The death toll from a fuel truck explosion in Tanzania has climbed to 85, a local governor said Wednesday, after 10 more people died from injuries sustained in the horrific blast.
A massive fireball engulfed a crowd thronging to collect petrol from an overturned tanker Saturday near the town of Morogoro, some 200 kilometres (125 miles) west of Dar es Salaam, the financial capital.
The initial explosion killed dozens, with others rushed to hospital with burns and serious injuries in one of the deadliest oil tanker blasts in Africa in recent years.
A spokesman for the National Hospital in Dar es Salaam, Aminiel Aligaesha, said Wednesday that seven more people had died, taking the overall death toll to 82. Another 32 were being treated, including 17 in intensive care, he added.
“We are continuing to fight as best we can to save those still alive,” the hospital spokesman, Aminiel Aligaesha, told reporters Wednesday.
But later Wednesday, Morogoro governor Stephen Kebwe told reporters the death toll had risen once again.
“Three more deaths occurred during the day,” he said, confirming the new toll of 85.
The flames swept through a large crowd trying to siphon leaking petrol from a truck that overturned as it swerved to avoid a motorcycle.

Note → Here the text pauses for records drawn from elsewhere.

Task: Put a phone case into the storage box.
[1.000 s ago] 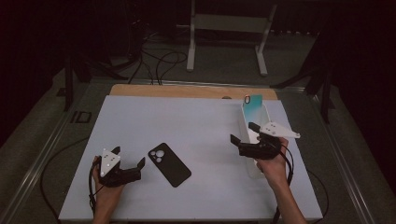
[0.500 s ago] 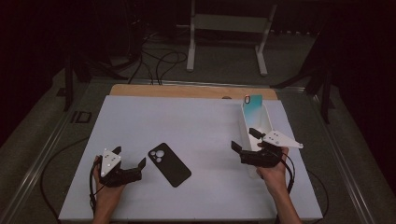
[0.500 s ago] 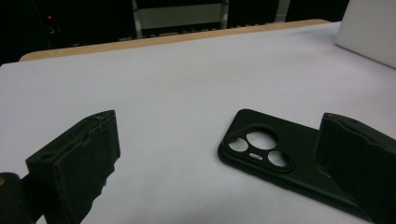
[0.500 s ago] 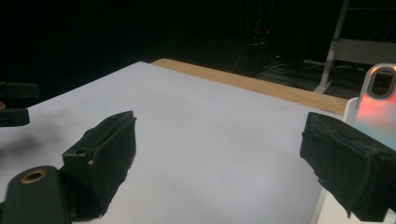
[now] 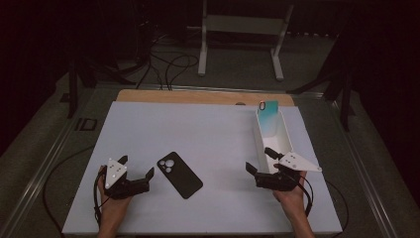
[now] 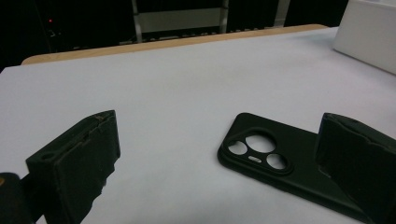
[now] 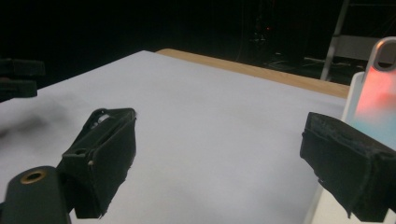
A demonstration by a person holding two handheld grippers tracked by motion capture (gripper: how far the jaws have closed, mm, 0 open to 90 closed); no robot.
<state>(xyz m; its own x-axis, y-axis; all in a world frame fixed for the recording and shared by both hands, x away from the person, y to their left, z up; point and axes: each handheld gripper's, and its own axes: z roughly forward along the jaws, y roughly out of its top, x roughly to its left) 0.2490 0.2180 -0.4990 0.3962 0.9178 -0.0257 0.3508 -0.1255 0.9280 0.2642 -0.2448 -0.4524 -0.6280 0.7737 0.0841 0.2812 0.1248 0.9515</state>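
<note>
Left gripper (image 5: 138,174) is resting low on the white table (image 5: 208,134), jaws standing wide apart, gripping nothing. In the left gripper view the black phone case (image 6: 280,161) is lying flat, camera cut-outs up, just beside the right-hand jaw and partly behind it; not touching, as far as I can tell.

Right gripper (image 5: 260,161) is hovering at the near end of the white bin (image 5: 285,136), jaws likewise spread and empty. A teal phone case (image 5: 267,119) is standing upright in the bin's far end, leaning on its wall.

Judgement: the sorting is looking about half done, with one case already binned and the black one lying on the table, not yet picked up. What is left is gripping it and carrying it across to the bin.

No brand, label or writing is readable on the cases, bin or grippers.
</note>
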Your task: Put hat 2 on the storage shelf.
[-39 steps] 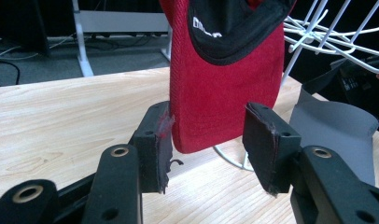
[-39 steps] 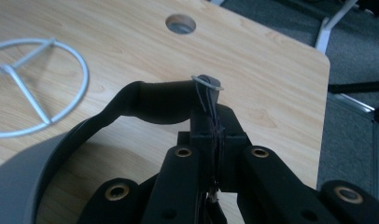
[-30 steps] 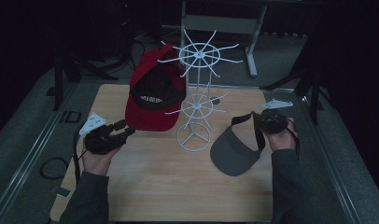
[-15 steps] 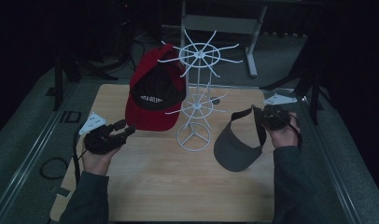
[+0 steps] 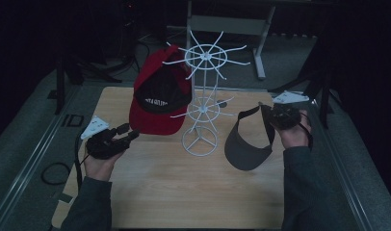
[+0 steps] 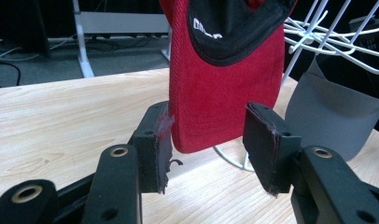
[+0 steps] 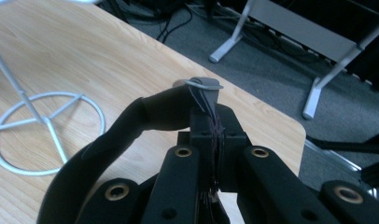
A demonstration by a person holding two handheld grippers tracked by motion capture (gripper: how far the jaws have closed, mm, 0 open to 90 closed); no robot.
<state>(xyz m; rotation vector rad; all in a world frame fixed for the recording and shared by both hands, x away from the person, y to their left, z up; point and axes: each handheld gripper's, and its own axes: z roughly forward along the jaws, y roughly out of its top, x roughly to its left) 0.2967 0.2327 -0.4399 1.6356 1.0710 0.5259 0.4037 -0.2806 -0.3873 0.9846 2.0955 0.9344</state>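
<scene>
Right gripper view shows the right gripper [image 7: 214, 122] clenched on the thin strap of the grey visor [image 5: 246, 144], hanging beside the wire rack [image 5: 203, 96]; the strap could slip or snag a prong, while the left gripper [image 6: 207, 140] stands released.

The dark grey visor [image 5: 246, 147], at four o'clock from the white wire rack [image 5: 203, 103], hangs tilted by its strap with its brim drooping onto the wooden table [image 5: 184, 192].
</scene>
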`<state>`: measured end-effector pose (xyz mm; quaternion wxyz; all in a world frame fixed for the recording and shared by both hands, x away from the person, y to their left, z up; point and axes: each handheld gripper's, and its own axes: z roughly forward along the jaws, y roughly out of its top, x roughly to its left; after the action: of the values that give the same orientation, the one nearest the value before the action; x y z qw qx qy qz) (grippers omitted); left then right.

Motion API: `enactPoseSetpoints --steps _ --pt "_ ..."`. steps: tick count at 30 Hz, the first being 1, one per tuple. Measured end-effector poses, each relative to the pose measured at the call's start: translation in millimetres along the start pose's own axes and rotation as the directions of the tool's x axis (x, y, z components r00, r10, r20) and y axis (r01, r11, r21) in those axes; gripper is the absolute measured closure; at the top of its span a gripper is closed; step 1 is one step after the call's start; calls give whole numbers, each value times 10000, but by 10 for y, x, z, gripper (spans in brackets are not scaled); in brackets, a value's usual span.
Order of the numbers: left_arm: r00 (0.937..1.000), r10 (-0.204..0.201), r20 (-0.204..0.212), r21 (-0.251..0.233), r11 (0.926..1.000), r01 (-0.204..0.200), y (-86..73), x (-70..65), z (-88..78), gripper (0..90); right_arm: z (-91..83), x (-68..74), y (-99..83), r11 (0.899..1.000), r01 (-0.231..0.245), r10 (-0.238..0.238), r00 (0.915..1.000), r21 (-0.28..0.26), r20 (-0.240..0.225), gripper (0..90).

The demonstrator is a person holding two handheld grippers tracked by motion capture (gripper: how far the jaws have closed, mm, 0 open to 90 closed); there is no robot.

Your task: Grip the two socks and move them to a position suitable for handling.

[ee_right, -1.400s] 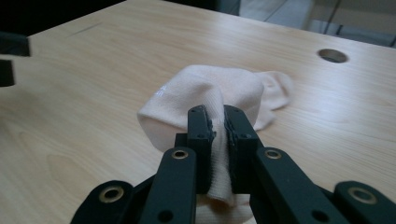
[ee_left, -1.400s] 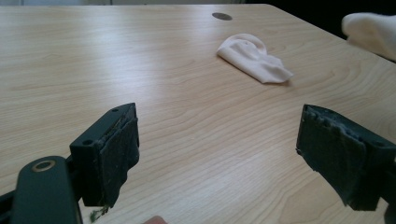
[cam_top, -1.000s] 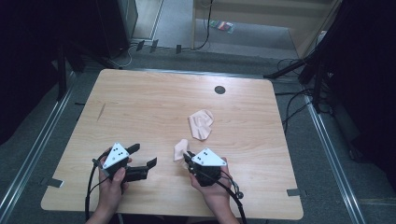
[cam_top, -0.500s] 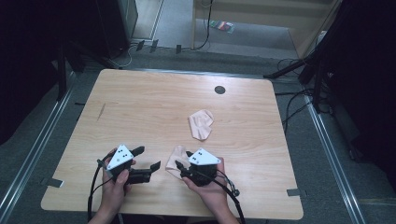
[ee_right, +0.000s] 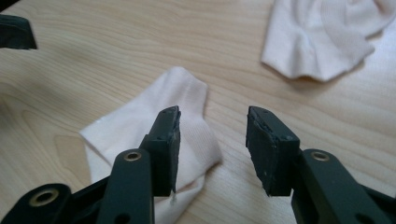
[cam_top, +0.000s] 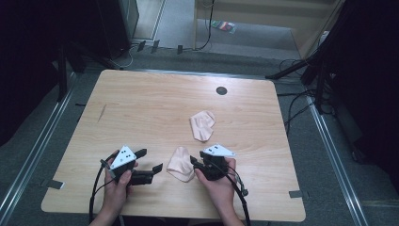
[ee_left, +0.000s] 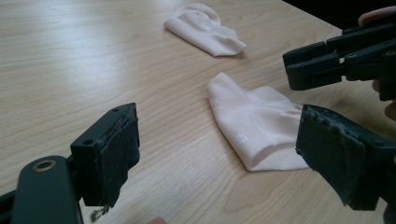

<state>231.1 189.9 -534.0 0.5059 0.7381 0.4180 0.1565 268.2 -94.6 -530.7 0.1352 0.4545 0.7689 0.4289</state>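
Note:
Two pale pink socks lie on the wooden table (cam_top: 141,103). The near sock (cam_top: 180,163) (ee_left: 254,123) (ee_right: 140,121) rests flat between the two grippers. The far sock (cam_top: 202,125) (ee_left: 203,28) (ee_right: 322,37) lies crumpled farther back. My right gripper (cam_top: 197,158) (ee_right: 212,121) is open at the near sock's right edge. Its jaws have just been closing a little, and nothing is pinched between them; the sock's edge lies under one jaw. It also appears in the left gripper view as a black gripper (ee_left: 327,65). My left gripper (cam_top: 149,160) (ee_left: 219,126) stands wide open to the left of that sock, apart from it.
A small black round hole (cam_top: 221,90) sits near the table's back edge. A short dark mark (cam_top: 102,112) shows on the left part of the wood. Cables and black stands surround the table on the grey floor. The left gripper's jaw (ee_right: 14,30) shows at the right gripper view's corner.
The right gripper opened and let go of the near sock, which dropped flat and now lies closer to the front edge. The right hand sank slightly toward me. The left hand stayed put.

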Motion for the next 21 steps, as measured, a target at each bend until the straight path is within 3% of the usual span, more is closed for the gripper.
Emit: enactPoseSetpoints --steps 5,9,12,16,21 --pt "10000 69 44 90 9999 -70 -7 -12 17 141 96 -56 -53 9983 -476 479 9988 336 -80 548" --pt "9999 63 120 177 9998 -65 -18 -27 36 141 170 -44 -72 9979 -371 382 9990 535 -211 559" --pt "9998 107 158 258 9996 -111 -30 -41 50 141 197 -32 -73 9978 -300 315 9992 583 -236 634" --pt "9996 162 245 367 9992 -171 -40 -65 69 141 198 -2 -83 9987 77 -66 9998 510 -206 852" --pt "9990 181 421 498 9986 -202 -47 -88 98 141 99 54 -38 9986 521 -523 9981 -46 -327 880"
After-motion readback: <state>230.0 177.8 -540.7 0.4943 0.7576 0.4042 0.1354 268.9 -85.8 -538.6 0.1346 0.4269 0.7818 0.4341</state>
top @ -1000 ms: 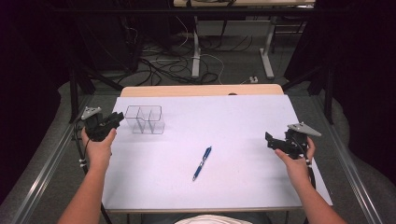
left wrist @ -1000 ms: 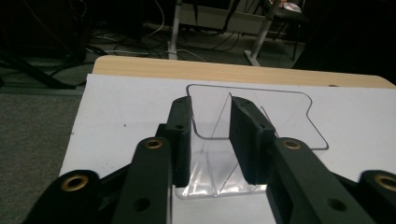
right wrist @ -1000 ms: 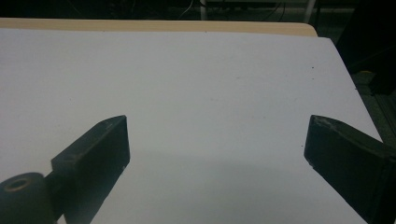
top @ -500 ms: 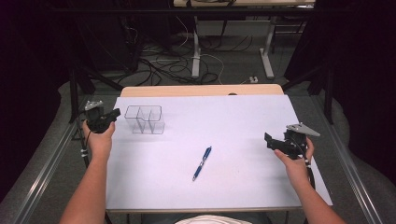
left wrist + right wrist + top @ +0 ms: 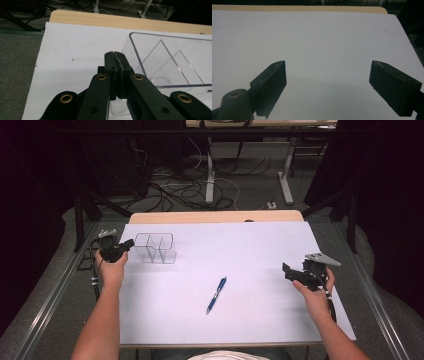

Officials said the explosion was triggered when a man tried to retrieve the truck’s battery, creating sparks that ignited the fuel.
An official inquiry was ordered Sunday into the accident, with a preliminary report expected later this week.
It was the latest in a string of such disasters in Africa and at least the third this year.
Last month, 45 people were killed and more than 100 injured in central Nigeria when a petrol tanker crashed and then exploded as people tried to take the fuel. In May, a similar incident in Niger killed nearly 80 people.